Opened 16 years ago

Closed 10 years ago

Last modified 10 years ago

#8391 closed Bug (wontfix)

slugify template filter poorly encodes non-English strings

Reported by: Bjorn Kristinsson Owned by: nobody
Component: Template system Version: dev
Severity: Normal Keywords:
Cc: hr.bjarni+django@…, kmike84@…, mmitar@… Triage Stage: Accepted
Has patch: no Needs documentation: no
Needs tests: no Patch needs improvement: no
Easy pickings: no UI/UX: no

Description

Going through the admin interface with a slug field, 'bøøøø' becomes 'boooo' (as expected)

But running this code:
from django.template.defaultfilters import slugify

print slugify('bøøøø')
print slugify(u'bøøøø')

results in:
'b'
'ba-a-a-a'

Results vary depending on which characters are used; I found this trying to inject a bunch of cyrillic and greek into a database, and most of the slug fields were empty. Entering them manually through the admin interface worked fine.

Change History (39)

comment:1 by Bjorn Kristinsson, 16 years ago

The code snippet again, for easy copying and pasting...

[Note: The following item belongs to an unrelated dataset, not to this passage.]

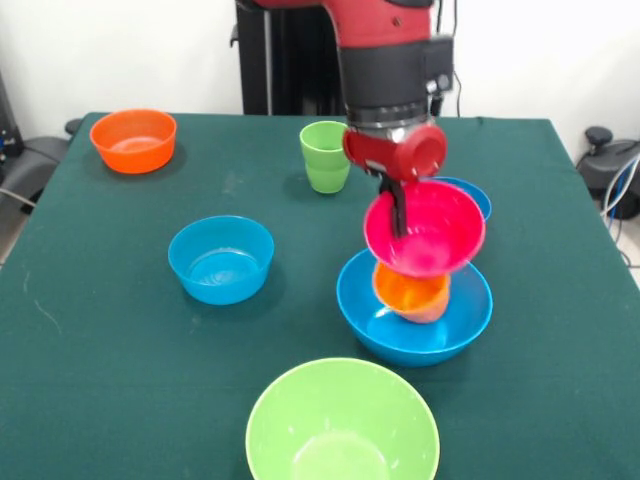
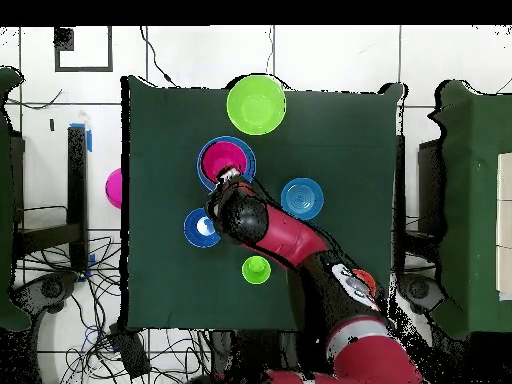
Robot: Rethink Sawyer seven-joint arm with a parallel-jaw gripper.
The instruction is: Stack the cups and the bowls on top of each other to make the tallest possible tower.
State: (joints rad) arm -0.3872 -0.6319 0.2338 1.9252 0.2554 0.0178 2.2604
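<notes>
My gripper [image 1: 400,215] is shut on the rim of the small pink-red bowl [image 1: 430,235], one finger inside it. It holds the bowl tilted right over the orange-yellow cup [image 1: 412,297]. The cup stands inside the large blue bowl [image 1: 460,325]. I cannot tell whether bowl and cup touch. In the overhead view the pink-red bowl [image 2: 222,158] covers the large blue bowl [image 2: 246,150], with the gripper [image 2: 228,178] at its edge. The light green cup [image 1: 325,155] stands apart behind.
A small blue bowl [image 1: 221,259] sits left of the pile, and another [image 1: 472,195] just behind it. A small orange bowl [image 1: 133,140] is at the far left. The large lime green bowl [image 1: 342,425] is at the near edge. A purple bowl [image 2: 113,187] lies beyond the table's side.
</notes>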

from django.template.defaultfilters import slugify

print slugify('bøøøø') 
print slugify(u'bøøøø')

results in: 'b' 'ba-a-a-a'

comment:2 by Daniel Pope <dan@…>, 16 years ago

For the first example, the expected results aren't well defined: Unicode characters can't be reliably represented in a bytestring. I think Django does smart_unicode on the input so it works for UTF-8 byte strings but that's just Django being flexible.

For the second example, I suspect where you've typed u'bøøøø', Python has interpreted your unicode string literal as the wrong character set, equivalent to

u'bøøøø'.encode('utf8').decode('iso-8859-1')

Putting the same thing in a script with a PEP-263 header gives 'b' for the second example.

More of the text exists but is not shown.